# TASK ITEM
Please repeat the listing exactly, starting at its first line and stopping after the line that contains "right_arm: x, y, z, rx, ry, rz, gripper".

▶

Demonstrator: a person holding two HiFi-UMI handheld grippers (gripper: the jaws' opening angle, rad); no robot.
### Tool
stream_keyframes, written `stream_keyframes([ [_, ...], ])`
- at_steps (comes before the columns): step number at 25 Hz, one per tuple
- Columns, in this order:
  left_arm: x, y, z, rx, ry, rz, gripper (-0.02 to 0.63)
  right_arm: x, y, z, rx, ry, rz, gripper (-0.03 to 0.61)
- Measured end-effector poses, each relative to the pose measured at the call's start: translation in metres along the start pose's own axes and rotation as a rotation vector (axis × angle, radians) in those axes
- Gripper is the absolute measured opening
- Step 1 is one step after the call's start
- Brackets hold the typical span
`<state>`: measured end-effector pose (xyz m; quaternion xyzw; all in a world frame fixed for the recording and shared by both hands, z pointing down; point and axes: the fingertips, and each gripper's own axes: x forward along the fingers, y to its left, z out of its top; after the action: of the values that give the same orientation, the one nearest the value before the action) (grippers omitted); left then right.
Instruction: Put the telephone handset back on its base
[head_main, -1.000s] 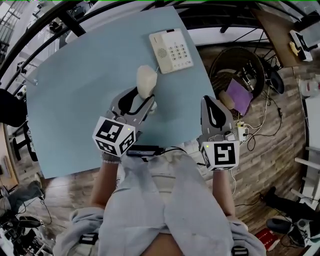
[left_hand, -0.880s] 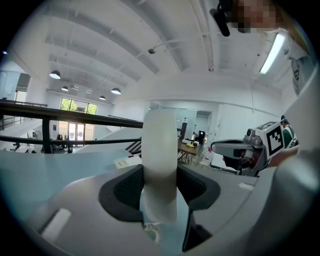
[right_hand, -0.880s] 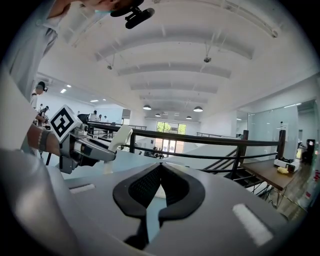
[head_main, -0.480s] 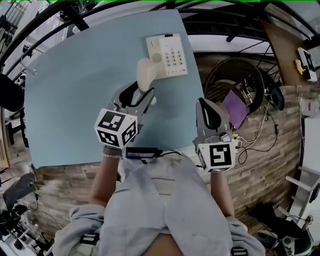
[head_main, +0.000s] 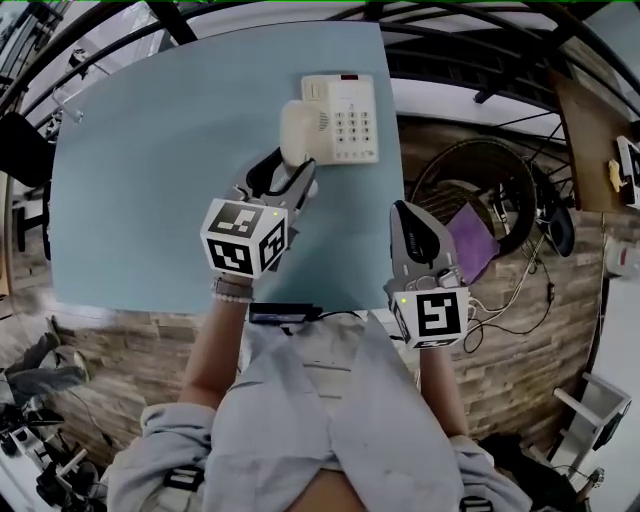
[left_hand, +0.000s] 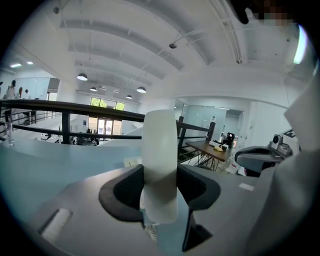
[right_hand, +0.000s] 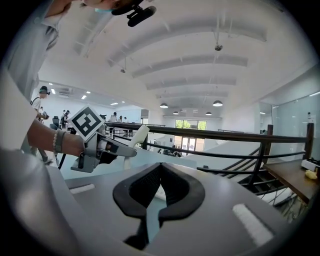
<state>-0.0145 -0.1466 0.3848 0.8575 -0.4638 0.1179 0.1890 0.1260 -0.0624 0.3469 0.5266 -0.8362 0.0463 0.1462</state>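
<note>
— What is the biggest thing we see?
— We see a big room with a white curved ceiling (right_hand: 190, 45) and round lamps. A black railing (right_hand: 215, 135) runs along the far side of the table.
— And under us?
— A wide light blue table (head_main: 150, 200). To its right is a brown wooden floor (head_main: 530, 290) with a round wire basket (head_main: 480, 180) on it.
— Where are our arms?
— Our left arm reaches out over the table. The left gripper (head_main: 287, 176) is far forward, near the phone. Our right arm stays close to our body. The right gripper (head_main: 407, 212) hangs by the table's near right corner and points away from us.
— What is the left gripper doing?
— Its jaws are pinching the cream handset (head_main: 298, 133). The handset stands up on end between them. A curly cord (left_hand: 149, 231) hangs from its bottom.
— Where is the handset?
— Up at the left side of the base (head_main: 347, 118), over the empty cradle. We cannot tell if they touch.
— And the right gripper?
— Its jaws are pressed together at the tips. We see nothing between them.
</note>
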Motion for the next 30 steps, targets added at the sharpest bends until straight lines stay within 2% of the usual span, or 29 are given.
stream_keyframes([
  [5,0.017,0.003,0.001,-0.045,-0.003,0.038,0.196,0.006,-0.01,-0.006,-0.002,0.005,0.03,0.006],
  [15,0.051,0.024,-0.012,-0.089,0.05,0.132,0.196,0.013,-0.021,-0.021,0.013,0.019,0.062,0.006],
  [30,0.092,0.044,-0.029,-0.125,0.106,0.178,0.196,0.018,-0.023,-0.033,0.007,0.048,0.077,0.006],
])
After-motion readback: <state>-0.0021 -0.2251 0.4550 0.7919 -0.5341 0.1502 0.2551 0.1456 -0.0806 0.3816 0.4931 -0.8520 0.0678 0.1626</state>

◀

# FINAL ANSWER
Demonstrator: a person holding two HiFi-UMI handheld grippers (gripper: the jaws' opening angle, rad); no robot.
### Tool
stream_keyframes, written `stream_keyframes([ [_, ...], ])`
- at_steps (comes before the columns): step number at 25 Hz, one per tuple
- Columns, in this order:
  left_arm: x, y, z, rx, ry, rz, gripper (-0.02 to 0.63)
  right_arm: x, y, z, rx, ry, rz, gripper (-0.03 to 0.61)

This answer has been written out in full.